Dear Forum Members,
I am working on a solution where I need to extract details from different documents. For that, I am using Out of Box model named, “Passport” and “Document Understanding”. And the model is trained on enough documents. Now, for few cases, data is extracted completely and in few cases, data is partially extracted. And in other document, model is extracting incomplete number.
Below are the details for the cases of Partial Data Extraction and Incorrect Data Extraction:
- Checked the output of OCR under Digitize Document. For UiPath Document OCR, data is there but checked for other OCRs, i.e., Omnipage, Tesseract, Microsoft Computer Vision, OCR is not providing any data. And input of ML extractor has data but output doesn’t contains the data.

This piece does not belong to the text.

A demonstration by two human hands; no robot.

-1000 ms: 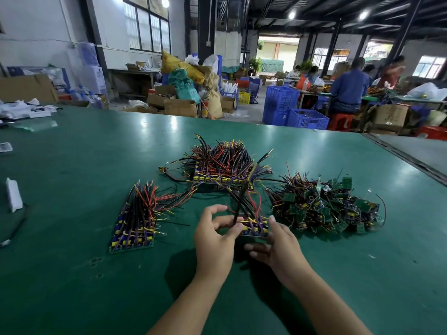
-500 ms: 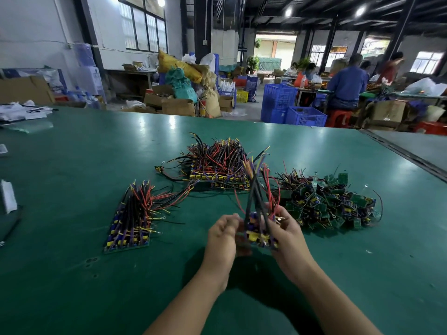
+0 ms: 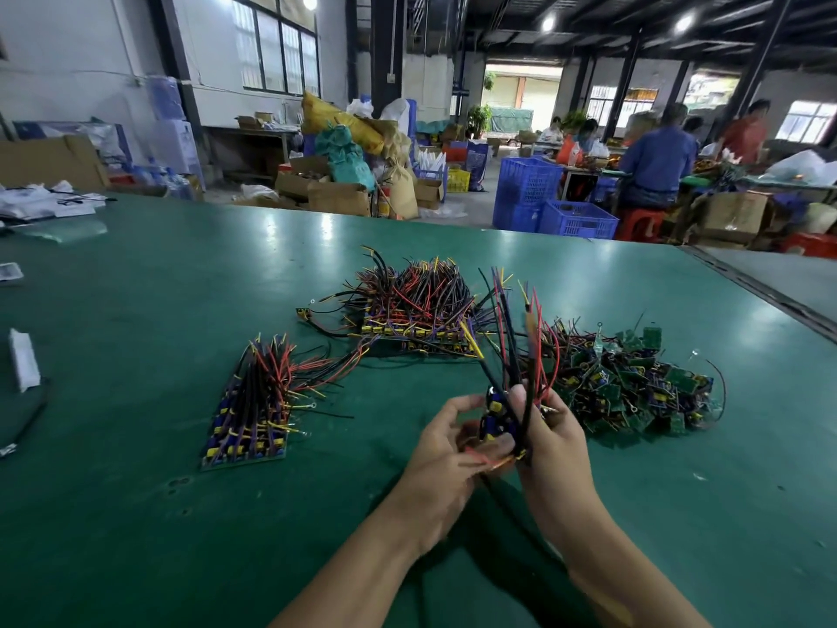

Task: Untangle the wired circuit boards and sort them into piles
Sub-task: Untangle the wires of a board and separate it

- For Incorrect Data Extraction, I am trying to extract data from Aadhar card, And from the back page, it is extracting data correctly but from front page, it is extracting incomplete aadhar number. For this, the output of UiPath Document OCR doesn’t contains the complete number and other OCRs apart from Microsoft, it contains the number completely but doesn’t contains other details. Microsoft OCR output is blank.
I hope, I could explain the problem statement. Can you please suggest some solution because I have retrained the model multiple times. Is there anything that I can do for full and correct Data Extraction.
Thanks,
Dimple